§ RAW DATA:
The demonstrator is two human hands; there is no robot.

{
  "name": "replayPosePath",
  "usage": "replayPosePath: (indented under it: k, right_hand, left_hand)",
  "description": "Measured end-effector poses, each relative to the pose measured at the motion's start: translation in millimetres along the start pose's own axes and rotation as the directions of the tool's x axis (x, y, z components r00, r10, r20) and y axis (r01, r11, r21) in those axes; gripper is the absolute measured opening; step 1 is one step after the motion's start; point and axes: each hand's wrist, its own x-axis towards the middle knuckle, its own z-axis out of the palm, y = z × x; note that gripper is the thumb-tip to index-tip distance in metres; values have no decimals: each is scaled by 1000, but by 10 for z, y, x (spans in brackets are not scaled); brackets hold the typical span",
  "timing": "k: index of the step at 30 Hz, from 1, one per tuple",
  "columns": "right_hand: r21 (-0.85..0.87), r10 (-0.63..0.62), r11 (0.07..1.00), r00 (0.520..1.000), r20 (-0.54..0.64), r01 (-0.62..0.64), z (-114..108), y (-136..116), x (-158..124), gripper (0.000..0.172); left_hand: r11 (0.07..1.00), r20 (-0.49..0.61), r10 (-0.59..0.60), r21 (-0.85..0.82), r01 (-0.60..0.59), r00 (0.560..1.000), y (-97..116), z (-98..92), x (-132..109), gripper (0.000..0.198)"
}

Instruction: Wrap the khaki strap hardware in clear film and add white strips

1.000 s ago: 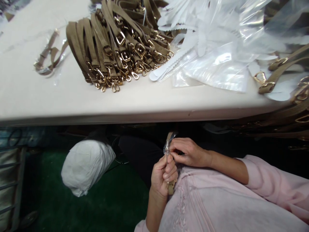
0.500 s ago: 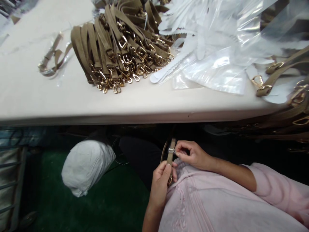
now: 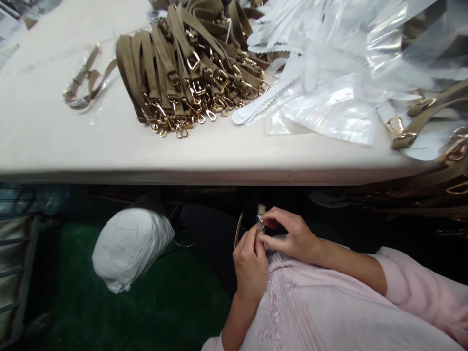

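Close to my lap, below the table edge, my left hand [image 3: 250,265] is closed around a brown strap [image 3: 261,208]. A shiny band, apparently clear plastic wrap [image 3: 260,223], goes round the strap near its upper end. My right hand [image 3: 294,236] pinches at this band from the right, thumb and fingertips against it. Part of the strap loops down on the left of my left hand. Most of its length and its hardware are hidden by my fingers.
On the white table [image 3: 204,156] lies a pile of brown straps [image 3: 175,73] with gold clips and buckles. Clear plastic bags and white strips [image 3: 329,107] lie right of it. One wrapped strap [image 3: 82,87] sits left. A white wrapped bundle [image 3: 131,248] stands below the table.
My left hand has moved up along the strap to the shiny band, covering the strap's lower part. My right hand stays at the band, its fingers bent further round it.
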Motion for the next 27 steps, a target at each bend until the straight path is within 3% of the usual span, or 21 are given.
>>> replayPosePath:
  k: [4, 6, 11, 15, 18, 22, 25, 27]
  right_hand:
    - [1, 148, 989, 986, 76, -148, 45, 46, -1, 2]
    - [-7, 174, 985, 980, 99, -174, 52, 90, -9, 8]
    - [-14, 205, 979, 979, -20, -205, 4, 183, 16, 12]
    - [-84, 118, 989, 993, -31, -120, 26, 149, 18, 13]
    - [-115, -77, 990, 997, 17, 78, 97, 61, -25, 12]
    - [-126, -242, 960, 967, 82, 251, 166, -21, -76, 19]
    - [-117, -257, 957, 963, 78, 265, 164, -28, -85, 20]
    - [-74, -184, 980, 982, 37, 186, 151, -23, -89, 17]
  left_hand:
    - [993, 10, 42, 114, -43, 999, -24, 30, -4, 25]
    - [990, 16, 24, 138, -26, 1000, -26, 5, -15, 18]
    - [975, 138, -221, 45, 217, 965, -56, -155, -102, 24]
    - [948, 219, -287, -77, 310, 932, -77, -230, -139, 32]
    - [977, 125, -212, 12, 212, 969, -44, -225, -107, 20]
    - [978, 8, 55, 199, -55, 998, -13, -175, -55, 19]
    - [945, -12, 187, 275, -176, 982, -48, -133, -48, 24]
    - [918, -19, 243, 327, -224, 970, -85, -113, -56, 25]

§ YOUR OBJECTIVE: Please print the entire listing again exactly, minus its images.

§ OUTPUT FOR THIS EXERCISE:
The demonstrator is two human hands; there is no robot.

{
  "name": "replayPosePath",
  "usage": "replayPosePath: (indented under it: k, right_hand, left_hand)",
  "description": "Measured end-effector poses, each relative to the pose measured at the motion's start: translation in millimetres along the start pose's own axes and rotation as the directions of the tool's x axis (x, y, z components r00, r10, r20) and y axis (r01, r11, r21) in those axes; gripper is the absolute measured opening; step 1 is one step after the motion's start; point and axes: each hand's wrist, its own x-axis towards the middle knuckle, its own z-axis out of the palm, y = z × x; note that gripper is the thumb-tip to index-tip distance in metres; values have no decimals: each is scaled by 1000, but by 10 for z, y, x (spans in brackets are not scaled); brackets hold the typical span",
  "timing": "k: index of the step at 30 Hz, from 1, one per tuple",
  "columns": "right_hand: r21 (-0.85..0.87), r10 (-0.63..0.62), r11 (0.07..1.00), r00 (0.520..1.000), r20 (-0.54..0.64), r01 (-0.62..0.64), z (-114..108), y (-136..116), x (-158..124), gripper (0.000..0.172); left_hand: r11 (0.07..1.00), r20 (-0.49..0.61), r10 (-0.59..0.60), r21 (-0.85..0.82), r01 (-0.60..0.59), r00 (0.560..1.000), y (-97..116), z (-98..92), x (-132..109), gripper (0.000..0.198)"
}

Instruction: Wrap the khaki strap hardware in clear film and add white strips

1.000 s ago: 
0.500 s ago: 
now: 

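Close to my lap, below the table edge, my left hand [image 3: 250,265] is closed around a brown strap [image 3: 261,208]. A shiny band, apparently clear plastic wrap [image 3: 260,223], goes round the strap near its upper end. My right hand [image 3: 294,236] pinches at this band from the right, thumb and fingertips against it. Part of the strap loops down on the left of my left hand. Most of its length and its hardware are hidden by my fingers.
On the white table [image 3: 204,156] lies a pile of brown straps [image 3: 175,73] with gold clips and buckles. Clear plastic bags and white strips [image 3: 329,107] lie right of it. One wrapped strap [image 3: 82,87] sits left. A white wrapped bundle [image 3: 131,248] stands below the table.
My left hand has moved up along the strap to the shiny band, covering the strap's lower part. My right hand stays at the band, its fingers bent further round it.
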Motion for the next 27 steps, a target at each bend until the straight path is within 3% of the usual span, or 21 are given.
>>> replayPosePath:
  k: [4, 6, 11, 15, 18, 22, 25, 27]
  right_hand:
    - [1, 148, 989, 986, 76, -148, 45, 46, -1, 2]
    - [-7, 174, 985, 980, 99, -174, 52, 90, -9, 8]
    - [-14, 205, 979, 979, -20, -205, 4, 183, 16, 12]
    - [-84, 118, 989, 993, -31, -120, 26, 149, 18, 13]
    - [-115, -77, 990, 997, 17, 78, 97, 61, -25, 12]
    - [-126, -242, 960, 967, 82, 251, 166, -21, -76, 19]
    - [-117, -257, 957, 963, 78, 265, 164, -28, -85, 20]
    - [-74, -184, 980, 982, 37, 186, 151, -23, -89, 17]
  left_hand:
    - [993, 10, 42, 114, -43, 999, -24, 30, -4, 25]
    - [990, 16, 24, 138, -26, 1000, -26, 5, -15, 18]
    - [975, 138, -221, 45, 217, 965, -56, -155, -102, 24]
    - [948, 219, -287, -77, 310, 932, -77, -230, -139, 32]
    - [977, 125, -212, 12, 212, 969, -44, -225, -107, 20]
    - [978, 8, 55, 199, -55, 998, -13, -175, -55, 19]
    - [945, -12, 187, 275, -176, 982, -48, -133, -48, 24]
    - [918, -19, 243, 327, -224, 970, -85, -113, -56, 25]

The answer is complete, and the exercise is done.